4. Unser größtes Problem sind nicht HC-Postings, sondern … Morde

Neben viel Sarkasmus, Ironie und Wortwitz macht sich in den Kommentaren aber auch echte Betroffenheit breit. Eine sehr satzzeichenaffine Dame postet unter Straches neues Facebook-Bild: „Lieber H.C.,so viele Morde??? Was is los in diesenÖsterreich?? Ausländer weg,und unsere Leute motivieren,und dann habn wir weniger Arbeitslose!!!"

Auch hier muss ich mich wieder an meiner Judennase nehmen: Der von Links vorgefilterte Medienbolschewismus hat mir bisher völlig den Blick darauf vernebelt, wie viele eiskalte Morde in unserer vermeintlichen IDYLLE wirklich passieren. Statistik Austria sagt über das Jahr 2012 zum Beispiel, dass es insgesamt nur 36 sind, aber was wissen Statistiker schon. Strache-Fans werden sich ihre Postings schließlich nicht einfach ausdenken.

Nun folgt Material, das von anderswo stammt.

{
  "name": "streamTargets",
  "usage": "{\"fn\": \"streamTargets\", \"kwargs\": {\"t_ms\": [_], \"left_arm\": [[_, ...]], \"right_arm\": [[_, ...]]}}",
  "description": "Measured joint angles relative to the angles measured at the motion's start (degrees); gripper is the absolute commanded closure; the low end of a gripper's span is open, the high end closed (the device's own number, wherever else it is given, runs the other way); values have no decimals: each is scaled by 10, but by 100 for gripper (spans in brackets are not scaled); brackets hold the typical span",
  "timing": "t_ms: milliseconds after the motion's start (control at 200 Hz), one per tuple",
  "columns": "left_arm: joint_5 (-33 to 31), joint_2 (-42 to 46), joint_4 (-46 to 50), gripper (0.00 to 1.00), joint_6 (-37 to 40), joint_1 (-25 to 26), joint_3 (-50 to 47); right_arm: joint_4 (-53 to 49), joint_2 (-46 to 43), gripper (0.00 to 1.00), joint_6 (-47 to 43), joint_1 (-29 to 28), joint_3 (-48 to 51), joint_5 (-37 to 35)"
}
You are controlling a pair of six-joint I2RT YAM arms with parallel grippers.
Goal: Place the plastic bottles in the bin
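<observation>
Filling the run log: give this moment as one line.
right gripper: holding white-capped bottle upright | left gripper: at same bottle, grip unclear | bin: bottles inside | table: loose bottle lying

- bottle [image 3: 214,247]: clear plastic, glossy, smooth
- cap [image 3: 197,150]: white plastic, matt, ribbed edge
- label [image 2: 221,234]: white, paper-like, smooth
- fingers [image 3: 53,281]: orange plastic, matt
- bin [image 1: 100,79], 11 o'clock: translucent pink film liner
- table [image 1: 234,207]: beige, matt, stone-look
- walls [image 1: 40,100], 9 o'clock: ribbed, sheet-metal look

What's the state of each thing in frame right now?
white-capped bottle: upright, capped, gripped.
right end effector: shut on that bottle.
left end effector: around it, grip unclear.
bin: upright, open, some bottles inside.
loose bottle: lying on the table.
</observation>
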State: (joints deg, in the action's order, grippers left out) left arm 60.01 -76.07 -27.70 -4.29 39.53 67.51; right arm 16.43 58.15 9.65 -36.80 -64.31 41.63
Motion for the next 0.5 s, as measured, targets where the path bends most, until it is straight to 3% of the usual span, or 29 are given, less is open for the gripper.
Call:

Und so viel also dazu. Wenn Straches Fanpage ein Seismograf der österreichischen Stimmungslandschaft ist, dann passieren die Erdbeben hierzulande wohl nur in der Hose und sind hauptsächlich auf den Verzehr von ausländischen Nahrungsmitteln zurückzuführen. Mein Magen grummelt jedenfalls auch schon unangenehm—und ich bin mir sicher, ich finde inzwischen einen Haufen Leute auf Facebook, die mir erklären können, weshalb das mit linken Ausländern zu tun hat.

Ob sie recht hatten, wird sich wie immer erst zeigen, wenn ich das alles fertig verdaut habe. Aber zu meinem eigenen Leidwesen befürchte ich, die Linksmedien haben meine Scheiße auch diesmal wieder braun eingefärbt, um mich auszutricksen.

Danke, liebe Strache-Fans, dass ihr mir die Augen geöffnet habt—auch, wenn sich eure Kommentare gleichzeitig wie Pfefferoni in den Pupillen angefühlt haben.